**AIM OF THE EXERCISE:** Would you copy exactly the lines in the data below from the one that has "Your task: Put" through the one that has "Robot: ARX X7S", dropping any pictures?

**RECORDED INFORMATION:**

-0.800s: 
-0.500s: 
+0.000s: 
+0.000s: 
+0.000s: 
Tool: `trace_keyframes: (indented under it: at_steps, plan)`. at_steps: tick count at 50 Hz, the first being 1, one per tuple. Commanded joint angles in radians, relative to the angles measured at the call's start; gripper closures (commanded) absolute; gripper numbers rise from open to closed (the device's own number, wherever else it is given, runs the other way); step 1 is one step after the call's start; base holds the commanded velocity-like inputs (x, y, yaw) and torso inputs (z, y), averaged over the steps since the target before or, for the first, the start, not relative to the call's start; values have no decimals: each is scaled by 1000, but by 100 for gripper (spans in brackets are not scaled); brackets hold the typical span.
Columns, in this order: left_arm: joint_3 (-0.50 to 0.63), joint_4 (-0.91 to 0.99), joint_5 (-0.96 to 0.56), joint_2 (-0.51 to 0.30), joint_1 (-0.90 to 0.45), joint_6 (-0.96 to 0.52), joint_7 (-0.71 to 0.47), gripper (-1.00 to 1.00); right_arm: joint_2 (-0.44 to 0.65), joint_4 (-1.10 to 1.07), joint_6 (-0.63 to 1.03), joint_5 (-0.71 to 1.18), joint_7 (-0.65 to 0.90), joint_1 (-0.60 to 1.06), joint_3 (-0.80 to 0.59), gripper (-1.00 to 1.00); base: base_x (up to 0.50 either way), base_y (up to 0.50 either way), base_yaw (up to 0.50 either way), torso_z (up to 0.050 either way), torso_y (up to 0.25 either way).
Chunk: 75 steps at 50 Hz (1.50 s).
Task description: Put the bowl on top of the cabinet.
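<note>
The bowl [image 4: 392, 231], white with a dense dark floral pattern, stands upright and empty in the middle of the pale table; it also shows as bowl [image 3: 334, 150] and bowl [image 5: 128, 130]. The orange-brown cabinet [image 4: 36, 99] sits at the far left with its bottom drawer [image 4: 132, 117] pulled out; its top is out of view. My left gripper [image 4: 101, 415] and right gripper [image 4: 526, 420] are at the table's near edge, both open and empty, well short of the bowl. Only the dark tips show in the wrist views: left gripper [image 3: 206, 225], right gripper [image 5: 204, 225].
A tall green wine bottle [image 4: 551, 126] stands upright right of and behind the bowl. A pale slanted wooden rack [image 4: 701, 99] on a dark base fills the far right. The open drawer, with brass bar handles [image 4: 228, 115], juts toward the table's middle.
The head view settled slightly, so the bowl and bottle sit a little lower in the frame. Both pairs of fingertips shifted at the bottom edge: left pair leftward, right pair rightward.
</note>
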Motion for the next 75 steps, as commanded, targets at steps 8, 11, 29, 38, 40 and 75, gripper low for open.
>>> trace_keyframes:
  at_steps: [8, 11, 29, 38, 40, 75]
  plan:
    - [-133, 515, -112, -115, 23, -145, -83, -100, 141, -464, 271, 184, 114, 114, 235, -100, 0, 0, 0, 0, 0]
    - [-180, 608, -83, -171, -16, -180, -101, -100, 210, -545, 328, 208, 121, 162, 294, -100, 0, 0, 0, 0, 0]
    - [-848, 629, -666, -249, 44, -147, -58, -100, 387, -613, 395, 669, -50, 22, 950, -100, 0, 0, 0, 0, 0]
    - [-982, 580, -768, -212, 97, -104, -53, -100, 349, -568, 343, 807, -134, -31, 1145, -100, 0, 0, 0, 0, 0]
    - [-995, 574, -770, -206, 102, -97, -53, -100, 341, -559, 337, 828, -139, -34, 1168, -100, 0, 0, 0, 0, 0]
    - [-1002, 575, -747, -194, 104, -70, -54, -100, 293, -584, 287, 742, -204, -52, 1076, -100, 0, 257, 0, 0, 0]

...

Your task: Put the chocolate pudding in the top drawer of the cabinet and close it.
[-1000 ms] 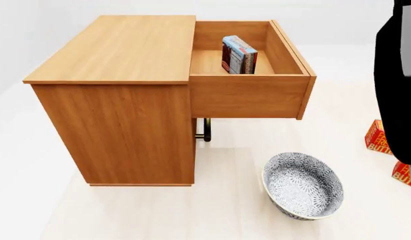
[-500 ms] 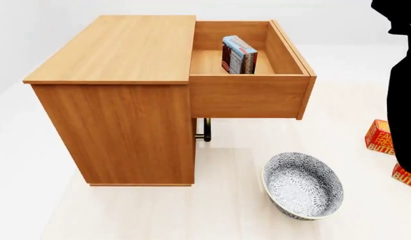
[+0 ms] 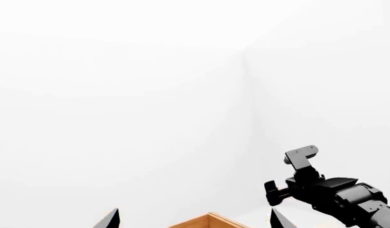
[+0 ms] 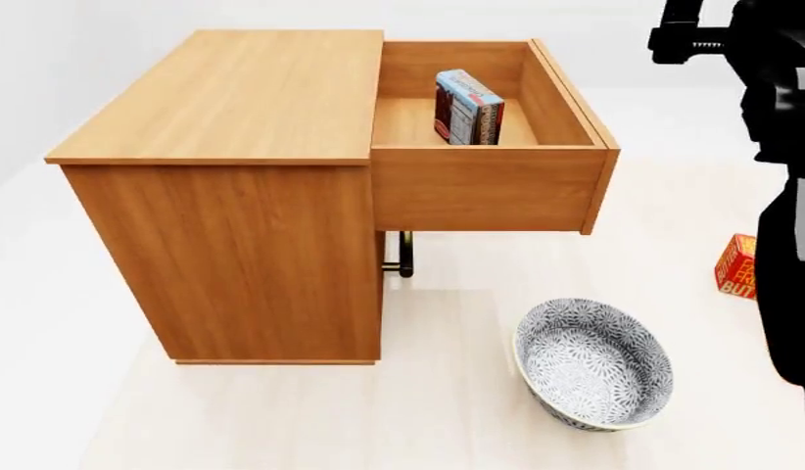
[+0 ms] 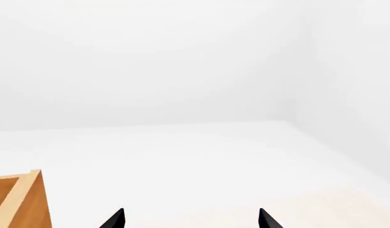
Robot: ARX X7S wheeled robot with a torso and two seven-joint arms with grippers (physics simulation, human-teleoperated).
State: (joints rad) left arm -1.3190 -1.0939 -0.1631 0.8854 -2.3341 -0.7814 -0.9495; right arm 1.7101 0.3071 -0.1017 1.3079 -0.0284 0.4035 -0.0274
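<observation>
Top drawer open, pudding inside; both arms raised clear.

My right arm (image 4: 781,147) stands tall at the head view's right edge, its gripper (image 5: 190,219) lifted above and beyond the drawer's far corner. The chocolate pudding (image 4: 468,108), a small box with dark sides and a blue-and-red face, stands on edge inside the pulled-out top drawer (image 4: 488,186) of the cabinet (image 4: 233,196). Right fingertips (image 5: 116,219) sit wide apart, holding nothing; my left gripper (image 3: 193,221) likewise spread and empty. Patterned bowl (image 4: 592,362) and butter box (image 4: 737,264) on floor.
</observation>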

**WRITTEN REPLY:**
Your task: Put the chocolate pudding in the top drawer of the cabinet and close it.
[-1000 ms] 
[-500 ms] 
[+0 ms] 
[+0 ms] 
[+0 ms] 
Robot: ARX X7S wheeled robot with a torso and two seven-joint arms with grippers (physics simulation, human-teleoperated).

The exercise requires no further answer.